Named “Seijaku” by its designers, this project embodies this Japanese principle of quiet and stillness, in which all sense of disturbance is absent. The 40-plus-year-old home on Florida's Gulf Coast had faced its share of storms and flooding. Now, the newly reconstructed main house, with impact-resistant window walls and doors, is better prepared to withstand foul weather. Yet, said the judges, “it doesn't seem alien [to its location].”
To accomplish the transformation, the existing 3,970-square-foot main house had to be detached and lifted 6 feet to extend the existing foundation walls so the house would meet the required base flood elevation. Once this was accomplished, the limitations for renovating structures within flood zones were eliminated, and the house was demolished down to the existing structural floor system and rebuilt. The designers were able to add a 1,761-square-foot guest house, a covered walkway, and a pool/spa.

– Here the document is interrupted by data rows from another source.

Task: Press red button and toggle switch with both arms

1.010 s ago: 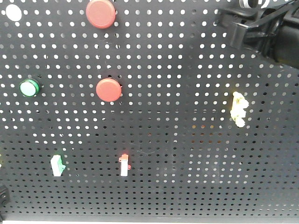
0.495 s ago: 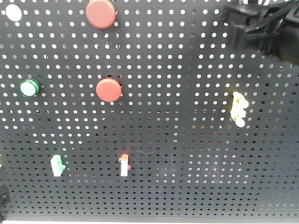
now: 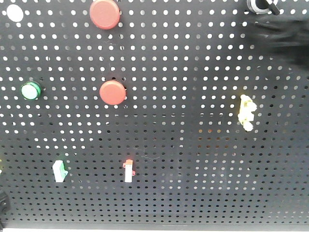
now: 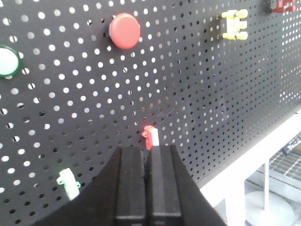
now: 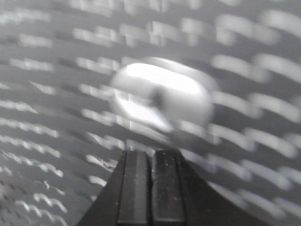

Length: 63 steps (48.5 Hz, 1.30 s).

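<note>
Two red buttons sit on the black pegboard (image 3: pixel 193 72), one at the top (image 3: pixel 105 13) and one mid-left (image 3: pixel 112 93). A small red toggle switch (image 3: pixel 128 170) is mounted lower down. In the left wrist view my left gripper (image 4: pixel 147 149) is shut, with its tips just below the red toggle switch (image 4: pixel 150 136), and a red button (image 4: pixel 124 30) is higher up. My right gripper (image 5: pixel 151 153) is shut and faces a blurred white round button (image 5: pixel 162 99). In the front view the right arm (image 3: pixel 282 36) is only a dark blur at the top right.
Also on the board are a green button (image 3: pixel 30 91), a white button (image 3: pixel 14 13), a yellow toggle (image 3: pixel 247 112) and a green toggle (image 3: pixel 59 171). The board's white bottom edge (image 4: pixel 263 146) shows in the left wrist view.
The right arm has moved up and to the right at the top corner of the front view and is now a motion blur. The buttons and toggles look unchanged.
</note>
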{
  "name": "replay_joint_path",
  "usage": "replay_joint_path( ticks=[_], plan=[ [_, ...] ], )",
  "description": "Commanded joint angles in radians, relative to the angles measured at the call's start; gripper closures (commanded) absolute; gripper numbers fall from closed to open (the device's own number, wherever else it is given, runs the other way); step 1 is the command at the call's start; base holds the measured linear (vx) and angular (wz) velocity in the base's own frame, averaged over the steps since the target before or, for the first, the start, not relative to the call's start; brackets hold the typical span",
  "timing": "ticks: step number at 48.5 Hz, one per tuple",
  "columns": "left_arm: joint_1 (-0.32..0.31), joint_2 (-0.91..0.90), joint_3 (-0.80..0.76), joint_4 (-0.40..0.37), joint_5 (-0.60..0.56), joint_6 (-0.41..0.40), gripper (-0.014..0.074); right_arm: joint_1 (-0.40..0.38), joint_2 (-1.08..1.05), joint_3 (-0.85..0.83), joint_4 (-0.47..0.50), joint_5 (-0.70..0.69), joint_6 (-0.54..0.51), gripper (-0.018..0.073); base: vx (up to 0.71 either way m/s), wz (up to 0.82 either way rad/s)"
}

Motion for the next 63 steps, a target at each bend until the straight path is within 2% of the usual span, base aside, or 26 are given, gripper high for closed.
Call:
replay_joint_path(
  ticks=[1, 12, 18, 23, 31, 38, 43, 54, 63],
  plan=[
    [0.001, 0.004, -0.026, -0.014, -0.072, -0.009, 0.0594, -0.048, -0.030, -0.027, -0.001, -0.020, -0.009, 0.0564, 0.00, 0.00],
    [0.001, 0.004, -0.026, -0.013, -0.059, -0.009, 0.0594, -0.053, -0.112, -0.027, -0.016, 0.050, -0.099, 0.0564, 0.00, 0.00],
    [0.001, 0.004, -0.023, -0.013, -0.039, -0.009, 0.0594, -0.053, -0.162, -0.027, -0.099, 0.108, -0.075, 0.0564, 0.00, 0.00],
    [0.001, -0.005, 0.007, -0.013, -0.050, -0.009, 0.0594, -0.053, -0.216, 0.012, -0.199, 0.115, -0.005, 0.0564, 0.00, 0.00],
    [0.001, -0.074, 0.141, -0.014, -0.139, -0.096, 0.0594, -0.053, -0.410, 0.288, -0.336, -0.031, 0.071, 0.0564, 0.00, 0.00],
    [0.001, -0.160, 0.277, -0.014, -0.191, -0.172, 0.0594, -0.053, -0.615, 0.573, -0.351, -0.140, 0.073, 0.0564, 0.00, 0.00],
    [0.001, -0.182, 0.332, -0.014, -0.195, -0.187, 0.0594, -0.053, -0.732, 0.731, -0.351, -0.203, 0.053, 0.0564, 0.00, 0.00],
    [0.001, -0.184, 0.393, -0.014, -0.112, -0.187, 0.0594, -0.053, -0.893, 0.951, -0.336, -0.172, 0.056, 0.0563, 0.00, 0.00],
    [0.001, -0.184, 0.406, -0.014, -0.028, -0.187, 0.0594, -0.053, -0.920, 1.084, -0.336, -0.167, 0.056, 0.0563, 0.00, 0.00]
  ],
)
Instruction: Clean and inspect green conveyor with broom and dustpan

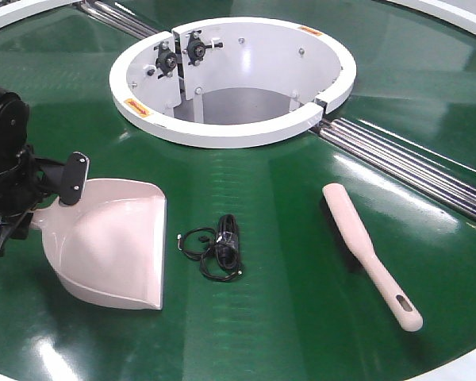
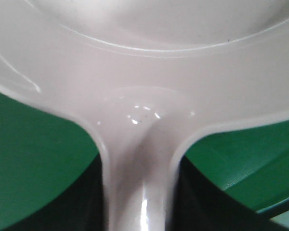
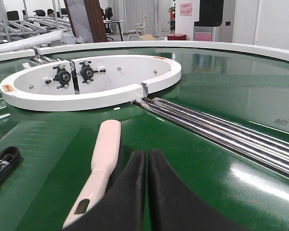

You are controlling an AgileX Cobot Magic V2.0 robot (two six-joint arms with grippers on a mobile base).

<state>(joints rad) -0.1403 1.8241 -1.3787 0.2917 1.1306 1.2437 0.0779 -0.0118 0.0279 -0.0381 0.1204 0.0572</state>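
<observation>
- While it fills every view, we enter the green conveyor [image 1: 285, 262] first: chrome rollers [image 1: 412, 163] at right, white hub [image 1: 222, 131] at upper centre.
- We place the dustpan [image 1: 111, 238] lower left on the belt, mouth toward the cable.
- We place the broom [image 1: 369, 250] lower right, lying flat.
- Our black cable [image 1: 218, 246] sits between them, touching neither.
- Our left gripper [image 1: 46, 194] clasps the dustpan's handle.
- Our right gripper [image 3: 147, 156] is clenched on nothing, just beside the broom.

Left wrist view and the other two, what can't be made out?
Left wrist: dustpan handle cut off by bottom edge, so left tool's grip unseen.
Exterior: broom bristles mostly hidden under its back; dustpan handle behind left tool.
Right wrist: right tool cut off by bottom edge.
</observation>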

The owners, who travel frequently to the Far East, achieved their contemporary Asian-style home — which complements the ocean and natural setting — through the use of warm wood, natural stone, and native vegetation. “The outdoor space pulls the project together,” the judges said. “There's a fluidity with the outdoors that you want in a beach house. Why take a vacation if you live here?”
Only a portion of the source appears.